CRT setup with reference probe and arcade lighting.
Bench setup 2 / 3 — a Sony PVM-14M2U mounted with the IR sweep timer probe.

The Trinitron Wega — baseline

On the Sony Trinitron Wega from 1998, IR sweep latency averaged 8 ms across 200 trigger pulls per game. Geometric accuracy in the centre quadrant was 99.4 %; edge drift in the corners brought average down to 97.6 %. The Wega was, predictably, the baseline.

The PVM — broadcast reference

On the broadcast monitor Sony PVM-14M2U, IR sweep dropped to 5 ms — the PVM has a faster electron-beam scan. Geometric accuracy was a flat 99.8 % across the entire screen. We have one of these in the calibration corner at the lockup and we will not ever sell it.

The OLED flat panel

The LG OLED at native 4K, fed via the Retrotink 5X scaler from the original consoles — sweep latency 34 ms. Geometric accuracy in the centre was 91 %, edge drift dropped it to 62 %. The light gun missed nearly half the corner shots.
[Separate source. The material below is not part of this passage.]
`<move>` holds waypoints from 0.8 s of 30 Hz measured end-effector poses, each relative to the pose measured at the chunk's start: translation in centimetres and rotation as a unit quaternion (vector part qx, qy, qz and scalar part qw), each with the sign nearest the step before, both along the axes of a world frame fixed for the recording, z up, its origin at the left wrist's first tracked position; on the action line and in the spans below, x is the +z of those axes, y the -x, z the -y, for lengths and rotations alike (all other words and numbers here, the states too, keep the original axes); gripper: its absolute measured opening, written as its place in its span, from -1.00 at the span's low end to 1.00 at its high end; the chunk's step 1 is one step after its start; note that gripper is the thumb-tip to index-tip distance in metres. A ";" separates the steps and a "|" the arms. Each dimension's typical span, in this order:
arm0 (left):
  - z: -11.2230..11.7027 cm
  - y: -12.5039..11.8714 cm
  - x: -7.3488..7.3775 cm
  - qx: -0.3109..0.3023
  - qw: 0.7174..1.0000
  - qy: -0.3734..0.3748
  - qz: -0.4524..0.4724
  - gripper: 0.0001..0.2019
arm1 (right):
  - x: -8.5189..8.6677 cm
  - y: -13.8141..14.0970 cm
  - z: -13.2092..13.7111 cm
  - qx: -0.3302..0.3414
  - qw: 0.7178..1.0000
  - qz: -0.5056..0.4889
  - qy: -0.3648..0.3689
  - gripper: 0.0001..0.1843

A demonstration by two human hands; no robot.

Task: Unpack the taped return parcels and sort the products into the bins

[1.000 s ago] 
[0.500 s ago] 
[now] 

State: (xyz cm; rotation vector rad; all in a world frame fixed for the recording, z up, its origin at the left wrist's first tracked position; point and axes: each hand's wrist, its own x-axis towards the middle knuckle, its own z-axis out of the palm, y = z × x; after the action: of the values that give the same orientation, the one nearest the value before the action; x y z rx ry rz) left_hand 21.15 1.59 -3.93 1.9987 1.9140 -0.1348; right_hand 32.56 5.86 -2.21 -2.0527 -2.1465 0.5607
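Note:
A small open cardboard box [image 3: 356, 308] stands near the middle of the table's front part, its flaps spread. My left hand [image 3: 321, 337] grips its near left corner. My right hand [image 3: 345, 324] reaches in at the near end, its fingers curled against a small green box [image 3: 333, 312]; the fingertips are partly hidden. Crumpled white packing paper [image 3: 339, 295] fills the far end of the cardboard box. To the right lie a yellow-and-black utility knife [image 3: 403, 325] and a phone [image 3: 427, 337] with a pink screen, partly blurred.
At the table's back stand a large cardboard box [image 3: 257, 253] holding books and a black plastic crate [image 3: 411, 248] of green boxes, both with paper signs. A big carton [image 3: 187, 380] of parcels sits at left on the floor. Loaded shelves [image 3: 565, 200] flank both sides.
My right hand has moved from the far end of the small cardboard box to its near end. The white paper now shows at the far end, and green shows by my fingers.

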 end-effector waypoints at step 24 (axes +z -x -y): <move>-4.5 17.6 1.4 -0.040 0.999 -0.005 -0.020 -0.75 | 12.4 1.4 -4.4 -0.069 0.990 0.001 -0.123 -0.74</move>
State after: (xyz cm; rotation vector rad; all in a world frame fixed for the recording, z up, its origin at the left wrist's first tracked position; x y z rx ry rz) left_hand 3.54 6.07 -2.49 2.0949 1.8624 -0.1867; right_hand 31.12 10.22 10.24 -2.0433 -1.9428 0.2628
This isn't an OLED problem in the strict sense — it's that light guns of the GunCon and Super Scope class work by detecting the CRT's electron-beam scan-line passing the screen, not by image recognition. A flat panel has no scan-line in that sense; the scaler is faking one. The fake is convincing in the middle of the screen and falls apart at the edges.

The verdict

If you're running a Super Scope, a GunCon, a Lethal Enforcers gun or a Sega Light Phaser — you need a CRT. The good news is they're still cheap, plentiful in classified ads, and our refurb floor restocks them every couple of months when a Camden flat-clear comes through. If you're running a Wii Remote with the sensor bar, none of this applies — that's IR camera tracking, not scan-line detection, and it works perfectly on a flat panel.

We're going to keep selling Super Scopes — to people who tell us, by email, that they have access to a CRT. We'll continue to not sell them to anyone who tells us they're running a flat panel. Marcus wins this one.

— Theo Lascelles, pad bay · Friday 02 May 2026 · with thanks to Saul for the basement and the kettle.